WORK ORDER:
From the material below, list every line containing "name".

EXERCISE DATA:

☆ ☆ ☆ ☆

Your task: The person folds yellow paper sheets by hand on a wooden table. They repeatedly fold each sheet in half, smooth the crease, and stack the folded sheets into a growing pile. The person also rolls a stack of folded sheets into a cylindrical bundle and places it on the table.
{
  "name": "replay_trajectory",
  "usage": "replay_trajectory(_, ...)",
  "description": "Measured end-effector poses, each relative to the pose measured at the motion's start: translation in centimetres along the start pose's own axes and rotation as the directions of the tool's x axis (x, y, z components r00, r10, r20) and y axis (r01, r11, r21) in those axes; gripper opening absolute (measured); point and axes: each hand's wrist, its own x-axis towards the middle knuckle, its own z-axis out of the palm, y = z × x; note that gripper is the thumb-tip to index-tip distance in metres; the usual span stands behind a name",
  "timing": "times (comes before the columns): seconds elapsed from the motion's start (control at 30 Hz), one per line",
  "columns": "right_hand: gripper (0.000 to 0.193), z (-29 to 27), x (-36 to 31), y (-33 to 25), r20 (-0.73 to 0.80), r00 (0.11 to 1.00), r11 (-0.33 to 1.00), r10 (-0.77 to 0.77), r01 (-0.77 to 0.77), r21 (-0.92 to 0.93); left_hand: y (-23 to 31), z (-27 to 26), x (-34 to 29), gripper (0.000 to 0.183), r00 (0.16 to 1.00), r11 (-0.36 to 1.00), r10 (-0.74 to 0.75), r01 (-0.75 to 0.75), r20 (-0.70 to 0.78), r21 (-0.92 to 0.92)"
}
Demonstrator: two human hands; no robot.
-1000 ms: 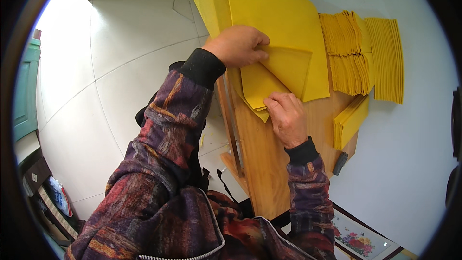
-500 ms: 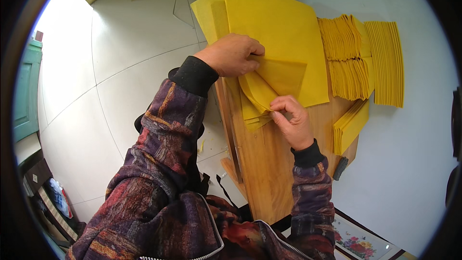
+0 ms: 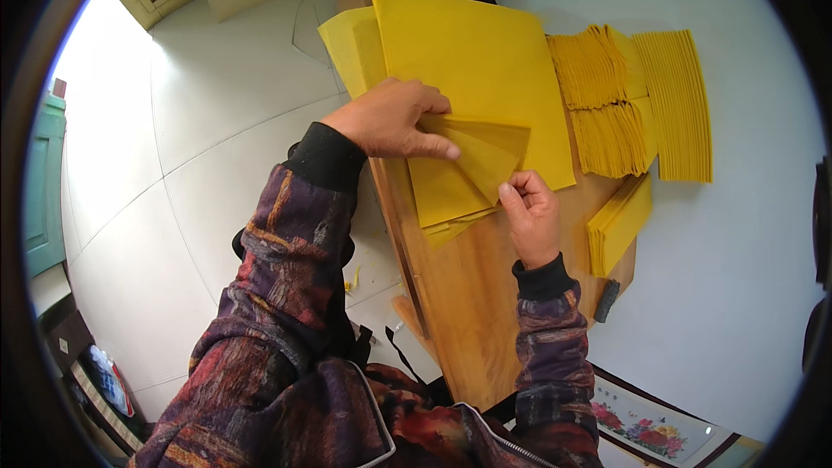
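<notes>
A stack of large yellow sheets (image 3: 472,52), paper or thin cloth by its look, lies across the wooden table (image 3: 468,312). On its near left part is a folded yellow sheet (image 3: 490,143), doubled into a pointed flap. My left hand (image 3: 394,121) grips this sheet at its left end, thumb stretched over the top and the other fingers curled by the upper edge. At the flap's lower corner, my right hand (image 3: 532,221) pinches the sheet between thumb and curled forefinger.
Bundles of pleated yellow sheets (image 3: 594,69) stand to the right, beside a long pleated stack (image 3: 674,108). Nearer lies a smaller folded bundle (image 3: 620,225), with a dark grey block (image 3: 607,302) at the table edge. Tiled floor (image 3: 234,147) stretches left.
My left thumb has opened out from a pinch and now lies across the fold. The flap has swung and flattened, its lower corner drawn up in my right hand. The view has shifted slightly.
</notes>
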Motion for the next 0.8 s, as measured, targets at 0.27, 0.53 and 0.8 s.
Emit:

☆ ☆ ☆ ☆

SOLVED PROBLEM:
  "name": "replay_trajectory",
  "description": "Measured end-effector poses, each relative to the pose measured at the motion's start: translation in centimetres along the start pose's own axes and rotation as the directions of the tool's x axis (x, y, z components r00, r10, r20) and y axis (r01, r11, r21) in those axes; gripper opening absolute (measured); point and axes: each hand's wrist, its own x-axis towards the middle knuckle, its own z-axis out of the palm, y = z × x; note that gripper is the thumb-tip to index-tip distance in metres; the usual span stands behind a name",

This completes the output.